Eddie and Dan Jabbour are the father-and-son team behind Kickmap, a totally killer iPhone app that makes New York City's intimidating subway map easier to understand, and injects it with capabilities befitting an Internet-connected map running on a smartphone.
Eddie runs KICK Design, a New York City-based design and branding agency. One day he noticed that the standard NYC subway map is fraught with problems.
Like A Plate Of Spaghetti Dropped On The Floor
The current subway map pored over by New York City tourists and locals today was created by the design team of Tuaranac and Hertz in 1979, but Eddie Jabbour says there's a tension between two aspects of the map, that they're constantly "at war" with each other: the precision ("What are the specific twists and turns on the F line?") versus the feel ("Where is Central Park?"). Purely as an exercise for himself, Jabbour began redesigning the map into something that more closely satisfied his sense of design.
"If you went to school for design, the map breaks every rule. It's like a plate of spaghetti dropped on the floor," Jabbour tells Business Insider.
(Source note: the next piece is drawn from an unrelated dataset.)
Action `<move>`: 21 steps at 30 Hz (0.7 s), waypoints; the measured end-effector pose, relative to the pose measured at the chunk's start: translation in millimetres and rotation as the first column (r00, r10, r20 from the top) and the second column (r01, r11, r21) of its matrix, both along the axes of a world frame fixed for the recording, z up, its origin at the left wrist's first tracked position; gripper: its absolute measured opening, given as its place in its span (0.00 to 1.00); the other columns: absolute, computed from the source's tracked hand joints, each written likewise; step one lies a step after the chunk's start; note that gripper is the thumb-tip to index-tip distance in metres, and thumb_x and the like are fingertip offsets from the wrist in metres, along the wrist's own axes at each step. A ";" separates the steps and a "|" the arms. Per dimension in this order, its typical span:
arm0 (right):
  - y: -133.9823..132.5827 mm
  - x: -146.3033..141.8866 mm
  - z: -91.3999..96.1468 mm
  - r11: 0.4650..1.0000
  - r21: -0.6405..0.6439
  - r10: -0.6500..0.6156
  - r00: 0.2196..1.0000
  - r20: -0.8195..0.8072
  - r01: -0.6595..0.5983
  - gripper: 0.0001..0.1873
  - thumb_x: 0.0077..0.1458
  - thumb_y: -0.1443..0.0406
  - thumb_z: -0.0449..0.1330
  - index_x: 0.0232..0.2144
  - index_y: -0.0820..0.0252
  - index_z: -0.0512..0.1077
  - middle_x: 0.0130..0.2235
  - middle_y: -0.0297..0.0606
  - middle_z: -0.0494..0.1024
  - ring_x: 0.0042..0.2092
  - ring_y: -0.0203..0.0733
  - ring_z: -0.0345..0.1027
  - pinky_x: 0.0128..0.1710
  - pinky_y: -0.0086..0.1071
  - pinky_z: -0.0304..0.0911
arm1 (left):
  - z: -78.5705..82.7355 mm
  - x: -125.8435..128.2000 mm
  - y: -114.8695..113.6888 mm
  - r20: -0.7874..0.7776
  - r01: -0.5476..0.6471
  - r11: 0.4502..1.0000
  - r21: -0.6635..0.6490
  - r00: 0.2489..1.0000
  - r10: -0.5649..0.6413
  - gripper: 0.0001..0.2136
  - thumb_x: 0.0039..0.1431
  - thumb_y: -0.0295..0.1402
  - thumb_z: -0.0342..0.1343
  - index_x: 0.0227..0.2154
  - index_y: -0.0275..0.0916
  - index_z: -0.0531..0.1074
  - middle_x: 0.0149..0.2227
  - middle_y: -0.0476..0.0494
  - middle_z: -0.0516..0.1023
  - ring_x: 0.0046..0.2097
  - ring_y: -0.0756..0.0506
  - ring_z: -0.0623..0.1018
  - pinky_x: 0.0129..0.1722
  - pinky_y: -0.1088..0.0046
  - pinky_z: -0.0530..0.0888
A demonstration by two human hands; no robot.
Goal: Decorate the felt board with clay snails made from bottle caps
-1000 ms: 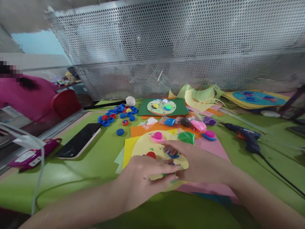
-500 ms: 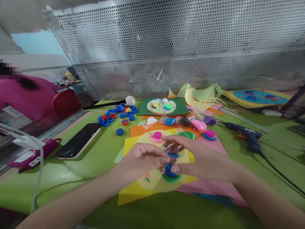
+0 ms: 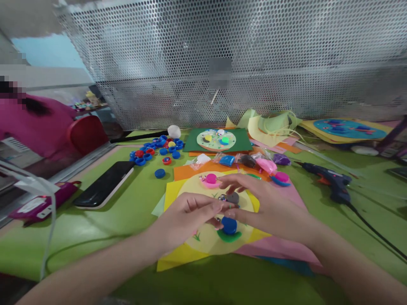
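My left hand is closed in a pinch above a cream paper circle; a tiny greenish bit shows at its fingertips, too small to name. My right hand meets those fingertips with its thumb, while its other fingers curve apart from the thumb. Below them on the circle sit a blue bottle cap over a green clay crescent, and a grey round piece partly hidden by the hands. A pink cap lies near the circle's upper edge. Yellow paper is underneath.
Clay packets line the back of the papers. Loose bottle caps and a phone lie left. A glue gun with its cord is right. Behind stand a decorated disc and a perforated metal panel. A person in pink sits left.
The fingertips have shifted slightly up off the blue cap, uncovering more of it. My right thumb has come against the left fingertips. The view has moved a little.
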State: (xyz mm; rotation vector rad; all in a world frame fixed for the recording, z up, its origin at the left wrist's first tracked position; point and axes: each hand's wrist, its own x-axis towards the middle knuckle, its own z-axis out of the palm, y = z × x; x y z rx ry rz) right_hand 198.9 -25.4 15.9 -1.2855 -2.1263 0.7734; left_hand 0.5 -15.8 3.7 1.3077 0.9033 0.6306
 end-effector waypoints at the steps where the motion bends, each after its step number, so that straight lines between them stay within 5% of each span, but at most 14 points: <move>1: -0.1 0.2 0.1 1.000 0.000 -0.002 1.000 0.001 0.002 0.24 0.52 0.50 0.57 0.49 0.49 0.64 0.50 0.36 0.71 0.46 0.42 0.67 0.41 0.37 0.67 | -0.5 1.2 0.0 0.058 0.008 0.999 -0.041 0.998 -0.006 0.12 0.53 0.41 0.59 0.34 0.39 0.79 0.35 0.44 0.81 0.34 0.47 0.79 0.38 0.70 0.74; 6: 0.1 0.1 -0.3 1.000 -0.031 0.002 1.000 -0.018 -0.003 0.24 0.52 0.51 0.57 0.50 0.48 0.63 0.51 0.34 0.70 0.46 0.40 0.67 0.43 0.37 0.67 | 0.8 8.6 -0.1 0.286 0.060 0.978 -0.201 0.958 0.000 0.09 0.49 0.39 0.63 0.26 0.38 0.79 0.33 0.42 0.81 0.36 0.47 0.79 0.34 0.73 0.75; 10: -0.9 -3.8 -2.1 0.997 -0.077 0.028 0.999 -0.043 -0.031 0.28 0.50 0.54 0.59 0.53 0.50 0.61 0.50 0.36 0.70 0.45 0.40 0.67 0.42 0.36 0.67 | 4.4 9.3 -4.4 0.095 0.090 0.995 0.052 0.991 -0.095 0.13 0.55 0.43 0.56 0.29 0.38 0.78 0.31 0.45 0.80 0.33 0.49 0.77 0.37 0.73 0.74; 13: -3.0 -8.9 -4.3 0.995 -0.096 0.023 0.999 -0.041 -0.027 0.32 0.46 0.56 0.62 0.54 0.49 0.60 0.50 0.36 0.69 0.44 0.40 0.66 0.39 0.34 0.67 | 4.3 7.8 -9.9 -0.089 0.167 0.950 0.263 0.985 -0.149 0.18 0.59 0.45 0.49 0.28 0.38 0.77 0.28 0.47 0.79 0.33 0.48 0.77 0.36 0.72 0.73; 18: -3.4 -7.9 -5.1 0.996 -0.088 0.011 1.000 0.002 -0.011 0.33 0.44 0.57 0.63 0.53 0.48 0.60 0.51 0.35 0.69 0.45 0.41 0.66 0.39 0.34 0.66 | 3.2 5.0 -12.2 -0.258 0.231 0.916 0.328 0.955 -0.148 0.25 0.61 0.50 0.41 0.29 0.37 0.77 0.29 0.45 0.78 0.34 0.46 0.76 0.33 0.73 0.73; 21: -0.2 -1.3 -2.4 0.993 -0.105 -0.042 0.999 0.031 0.045 0.34 0.42 0.54 0.64 0.53 0.46 0.60 0.51 0.33 0.69 0.45 0.42 0.66 0.40 0.35 0.66 | 8.5 2.7 -9.4 -0.281 0.221 0.919 0.328 0.951 -0.129 0.26 0.63 0.49 0.37 0.37 0.37 0.76 0.37 0.43 0.78 0.42 0.44 0.75 0.42 0.70 0.71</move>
Flexing his design brawn, Jabbour soon had a satisfying map of his own creation. It even got some positive notice in the New York Times. Check out below to see how nicely condensed and cleaned up the KickMap (right) is compared to the original (left):
"He Does The Map. I Do The App."
Eddie's son, Dan Jabbour, has no formal computer science training yet leads development on one of the most widely installed navigation apps for iPhone.
"He does the map. I do the app," Dan Jabbour says of the division of labor between his him and his father.
With the entrance of Apple's App Store in 2008, the Jabbours saw a promising means to distribute their redesigned map and even make it smarter than a static, single-purpose paper map. For example, Kickmap shows different details at different levels of zoom‚ individual neighborhoods are outlined and named, and prominent landmarks are illustrated. This helps people better understand their location and how far away they are from their destination, let's say, Park Slope. There's even a "night mode" that keeps track of regular service changes for the evening.
Dan went the autodidact's route, teaching himself everything past a CS101 course to shape Kickmap into the intuitive app it is today. He even thought to host the vector files that constitute the map on their own server. When it's time to update the map, the Jabbours need only change the vector data on that server, a quick fix that wisely circumvents Apple's two-week-long app update process.